◆ YOUR OBJECTIVE
Beneath this line sits some data. Return only its lines from the one holding "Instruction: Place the" through the one holding "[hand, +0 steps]", inclusive, exactly, with the images removed.

---

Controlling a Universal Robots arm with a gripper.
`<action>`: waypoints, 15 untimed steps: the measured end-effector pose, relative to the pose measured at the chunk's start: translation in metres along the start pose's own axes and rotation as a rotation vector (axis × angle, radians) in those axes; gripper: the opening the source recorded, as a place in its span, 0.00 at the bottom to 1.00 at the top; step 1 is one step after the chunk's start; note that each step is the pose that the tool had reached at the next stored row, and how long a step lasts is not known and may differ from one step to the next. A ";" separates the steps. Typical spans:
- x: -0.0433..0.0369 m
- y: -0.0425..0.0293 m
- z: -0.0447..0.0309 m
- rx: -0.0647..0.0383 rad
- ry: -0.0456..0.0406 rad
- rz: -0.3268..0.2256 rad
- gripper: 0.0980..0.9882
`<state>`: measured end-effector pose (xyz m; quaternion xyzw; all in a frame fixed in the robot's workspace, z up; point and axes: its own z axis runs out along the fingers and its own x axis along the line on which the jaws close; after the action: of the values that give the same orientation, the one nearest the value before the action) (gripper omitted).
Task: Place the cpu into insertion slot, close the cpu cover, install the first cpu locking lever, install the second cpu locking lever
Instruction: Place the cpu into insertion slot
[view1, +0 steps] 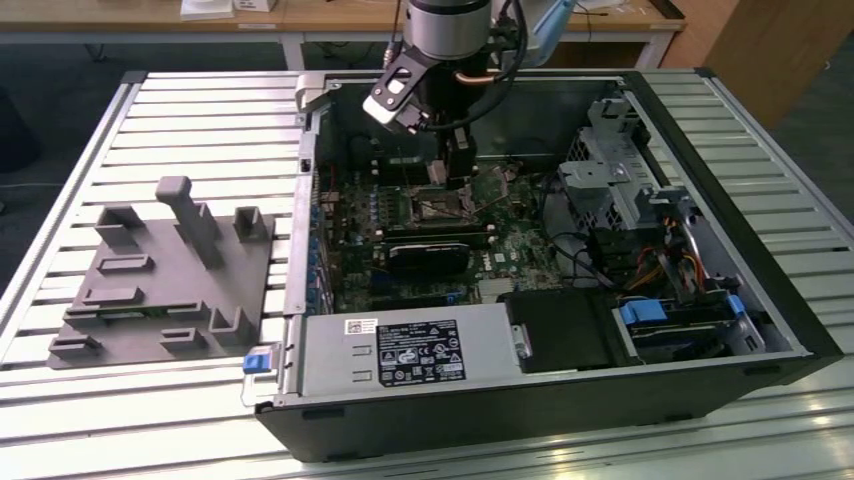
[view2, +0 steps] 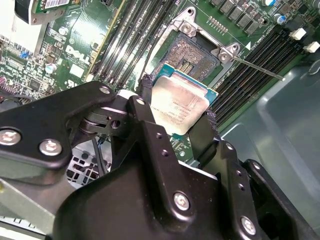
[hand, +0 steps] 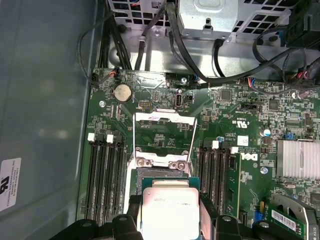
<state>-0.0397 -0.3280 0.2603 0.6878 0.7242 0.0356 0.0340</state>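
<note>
Item: the cpu (view2: 180, 100), metal top up, clamped by two opposite edges between the fingers (view2: 204, 134) of the gripper (view2: 176, 106). It hung level just above the insertion slot (view2: 192, 54), offset to one side and not yet seated. The cpu cover (hand: 165, 118) stood swung open, leaving the socket bare for the chip; one locking lever (view2: 256, 68) lay unlatched, angled clear. Location: motherboard (hand: 240, 100) inside the open computer case (view1: 534, 420)
</note>
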 end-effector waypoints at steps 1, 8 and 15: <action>0.0000 0.0000 0.0001 0.000 0.0001 0.000 0.50; 0.0000 -0.0001 0.0017 0.000 0.0001 0.000 0.50; 0.0001 -0.0003 0.0029 0.000 0.0000 0.000 0.50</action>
<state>-0.0397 -0.3279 0.2574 0.6878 0.7242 0.0356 0.0340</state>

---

◆ RESPONSE TO THE EXERCISE
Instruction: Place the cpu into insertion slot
[view1, +0 steps] 
[view2, +0 steps] 
[hand, +0 steps] 

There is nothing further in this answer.